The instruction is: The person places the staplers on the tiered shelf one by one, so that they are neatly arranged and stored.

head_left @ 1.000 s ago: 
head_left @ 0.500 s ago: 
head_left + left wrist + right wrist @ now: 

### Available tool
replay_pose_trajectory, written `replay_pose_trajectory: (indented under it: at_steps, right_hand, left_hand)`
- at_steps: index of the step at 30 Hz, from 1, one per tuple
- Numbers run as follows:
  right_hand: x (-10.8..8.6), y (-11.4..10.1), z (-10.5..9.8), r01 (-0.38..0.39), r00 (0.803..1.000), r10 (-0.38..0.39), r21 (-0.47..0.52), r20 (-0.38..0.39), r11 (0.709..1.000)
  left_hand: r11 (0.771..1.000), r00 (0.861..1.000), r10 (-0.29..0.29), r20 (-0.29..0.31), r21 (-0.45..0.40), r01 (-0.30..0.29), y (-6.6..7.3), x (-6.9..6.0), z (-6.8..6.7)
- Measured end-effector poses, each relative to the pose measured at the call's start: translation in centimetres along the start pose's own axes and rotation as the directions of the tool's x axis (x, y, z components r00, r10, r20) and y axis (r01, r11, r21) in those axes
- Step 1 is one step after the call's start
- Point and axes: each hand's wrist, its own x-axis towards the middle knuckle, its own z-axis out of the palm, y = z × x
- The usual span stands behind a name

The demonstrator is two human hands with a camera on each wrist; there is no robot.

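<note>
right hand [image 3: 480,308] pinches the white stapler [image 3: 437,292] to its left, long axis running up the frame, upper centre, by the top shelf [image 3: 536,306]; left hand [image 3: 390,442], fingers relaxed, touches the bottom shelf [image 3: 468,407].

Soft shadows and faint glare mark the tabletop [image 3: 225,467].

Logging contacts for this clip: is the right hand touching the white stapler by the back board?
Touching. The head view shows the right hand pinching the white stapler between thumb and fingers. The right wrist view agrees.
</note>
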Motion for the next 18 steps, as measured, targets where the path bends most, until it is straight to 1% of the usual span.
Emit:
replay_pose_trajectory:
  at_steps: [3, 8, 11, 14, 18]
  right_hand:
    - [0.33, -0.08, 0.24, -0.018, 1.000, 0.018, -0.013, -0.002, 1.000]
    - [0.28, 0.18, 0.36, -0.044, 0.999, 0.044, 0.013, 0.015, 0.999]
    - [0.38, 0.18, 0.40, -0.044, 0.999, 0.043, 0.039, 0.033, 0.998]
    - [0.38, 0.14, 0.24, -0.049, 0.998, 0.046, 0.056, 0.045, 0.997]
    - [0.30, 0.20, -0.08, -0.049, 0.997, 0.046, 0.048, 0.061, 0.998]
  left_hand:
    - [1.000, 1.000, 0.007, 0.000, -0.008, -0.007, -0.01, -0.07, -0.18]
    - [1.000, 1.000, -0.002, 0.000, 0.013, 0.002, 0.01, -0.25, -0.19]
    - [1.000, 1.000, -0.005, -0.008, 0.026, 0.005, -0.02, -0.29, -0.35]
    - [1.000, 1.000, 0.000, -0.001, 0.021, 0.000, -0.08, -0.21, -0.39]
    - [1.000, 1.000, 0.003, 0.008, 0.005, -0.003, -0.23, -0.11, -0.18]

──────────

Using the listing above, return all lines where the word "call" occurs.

- Measured end-effector poses, each relative to the pose measured at the call's start: translation in centimetres along the start pose's own axes and rotation as the directions of the tool's x axis (x, y, z components r00, r10, r20) and y axis (r01, r11, r21) in those axes
- Step 1 is one step after the call's start

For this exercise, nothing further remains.